- **Activity**: Only the lines below starting at the one that contains "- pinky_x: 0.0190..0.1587" and ending at the one that contains "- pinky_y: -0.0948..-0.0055" are to be reproduced, exactly and with both ends kept.

----- Dataset excerpt

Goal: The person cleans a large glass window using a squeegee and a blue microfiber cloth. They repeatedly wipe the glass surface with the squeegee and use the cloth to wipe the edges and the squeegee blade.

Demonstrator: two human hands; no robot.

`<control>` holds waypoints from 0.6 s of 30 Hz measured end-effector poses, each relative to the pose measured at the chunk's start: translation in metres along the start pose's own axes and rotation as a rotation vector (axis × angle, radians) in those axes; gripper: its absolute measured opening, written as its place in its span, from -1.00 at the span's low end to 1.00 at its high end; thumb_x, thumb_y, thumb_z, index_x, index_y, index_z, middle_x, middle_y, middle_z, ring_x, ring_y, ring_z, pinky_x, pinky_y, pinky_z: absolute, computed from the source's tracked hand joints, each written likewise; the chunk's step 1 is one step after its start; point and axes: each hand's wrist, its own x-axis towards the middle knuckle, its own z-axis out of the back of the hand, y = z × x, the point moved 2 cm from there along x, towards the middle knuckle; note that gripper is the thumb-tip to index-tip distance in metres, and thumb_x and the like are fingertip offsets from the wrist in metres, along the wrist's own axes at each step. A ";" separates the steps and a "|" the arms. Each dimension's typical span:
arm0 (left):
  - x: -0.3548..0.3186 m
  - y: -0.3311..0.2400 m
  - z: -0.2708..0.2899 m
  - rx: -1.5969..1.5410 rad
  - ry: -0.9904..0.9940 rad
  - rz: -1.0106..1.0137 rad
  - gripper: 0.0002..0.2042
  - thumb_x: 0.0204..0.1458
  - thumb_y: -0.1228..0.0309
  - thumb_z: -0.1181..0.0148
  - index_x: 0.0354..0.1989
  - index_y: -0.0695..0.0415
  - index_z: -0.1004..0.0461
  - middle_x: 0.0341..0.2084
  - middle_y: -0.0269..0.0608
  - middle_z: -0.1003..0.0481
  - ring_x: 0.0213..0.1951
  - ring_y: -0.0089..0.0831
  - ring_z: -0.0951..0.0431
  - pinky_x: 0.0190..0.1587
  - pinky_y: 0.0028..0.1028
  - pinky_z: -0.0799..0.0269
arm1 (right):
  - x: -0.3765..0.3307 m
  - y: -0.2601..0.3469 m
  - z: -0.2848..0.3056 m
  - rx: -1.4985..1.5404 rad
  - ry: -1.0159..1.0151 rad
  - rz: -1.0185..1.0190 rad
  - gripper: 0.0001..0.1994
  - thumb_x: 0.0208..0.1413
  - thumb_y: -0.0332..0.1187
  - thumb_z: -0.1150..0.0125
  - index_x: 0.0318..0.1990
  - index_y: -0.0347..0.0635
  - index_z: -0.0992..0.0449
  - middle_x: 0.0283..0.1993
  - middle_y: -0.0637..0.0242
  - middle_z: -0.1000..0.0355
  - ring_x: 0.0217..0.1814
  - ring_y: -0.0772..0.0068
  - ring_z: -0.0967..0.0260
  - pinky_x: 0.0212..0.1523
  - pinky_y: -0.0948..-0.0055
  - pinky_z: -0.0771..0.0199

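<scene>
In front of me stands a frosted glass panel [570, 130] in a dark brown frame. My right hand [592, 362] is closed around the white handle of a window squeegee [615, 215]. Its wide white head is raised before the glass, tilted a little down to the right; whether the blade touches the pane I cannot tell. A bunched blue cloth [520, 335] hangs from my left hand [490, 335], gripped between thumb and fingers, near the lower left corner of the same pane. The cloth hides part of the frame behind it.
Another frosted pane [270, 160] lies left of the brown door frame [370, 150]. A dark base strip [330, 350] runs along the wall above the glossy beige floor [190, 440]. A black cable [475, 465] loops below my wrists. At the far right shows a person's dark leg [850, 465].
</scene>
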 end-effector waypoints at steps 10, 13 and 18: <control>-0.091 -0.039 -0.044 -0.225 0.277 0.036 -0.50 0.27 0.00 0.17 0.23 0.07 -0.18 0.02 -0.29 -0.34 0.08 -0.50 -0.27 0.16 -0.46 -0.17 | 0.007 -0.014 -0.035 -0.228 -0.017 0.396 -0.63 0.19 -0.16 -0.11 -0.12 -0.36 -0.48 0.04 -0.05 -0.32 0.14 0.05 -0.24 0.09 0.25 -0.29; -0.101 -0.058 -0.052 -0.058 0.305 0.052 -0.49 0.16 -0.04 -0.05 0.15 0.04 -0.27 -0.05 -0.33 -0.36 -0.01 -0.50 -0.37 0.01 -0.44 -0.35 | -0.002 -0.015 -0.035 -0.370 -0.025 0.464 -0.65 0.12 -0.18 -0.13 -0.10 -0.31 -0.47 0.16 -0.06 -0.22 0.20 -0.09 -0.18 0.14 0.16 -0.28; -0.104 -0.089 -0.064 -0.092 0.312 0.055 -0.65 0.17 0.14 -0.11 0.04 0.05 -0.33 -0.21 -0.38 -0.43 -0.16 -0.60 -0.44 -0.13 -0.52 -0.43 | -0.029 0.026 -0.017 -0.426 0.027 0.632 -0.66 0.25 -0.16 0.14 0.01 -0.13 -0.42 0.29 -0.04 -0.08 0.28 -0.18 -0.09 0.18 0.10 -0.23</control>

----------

- **Task result**:
  - pinky_x: 0.0190..0.1587
  - pinky_y: 0.0028..0.1028
  - pinky_z: -0.0799..0.0269
arm1 (right):
  - x: -0.3765..0.3307 m
  - y: -0.2601..0.3469 m
  - z: -0.2848..0.3056 m
  - rx: -1.4985..1.5404 rad
  - ry: -1.0159..1.0151 rad
  - rz: -1.0185..1.0190 rad
  - gripper: 0.0001..0.1994
  - thumb_x: 0.0208..0.1413
  - thumb_y: -0.0332..0.1187
  - thumb_z: -0.1150..0.0125
  - index_x: 0.0318..0.1990
  - index_y: -0.0347..0.0635
  - index_z: -0.0992..0.0449
  - middle_x: 0.0283..0.1993
  - middle_y: -0.0637..0.0242
  - middle_z: -0.1000..0.0355
  - ring_x: 0.0217..0.1814
  - ring_y: -0.0772..0.0068
  - ring_z: -0.0967..0.0260
  - pinky_x: 0.0212..0.1523
  - pinky_y: -0.0948..-0.0055

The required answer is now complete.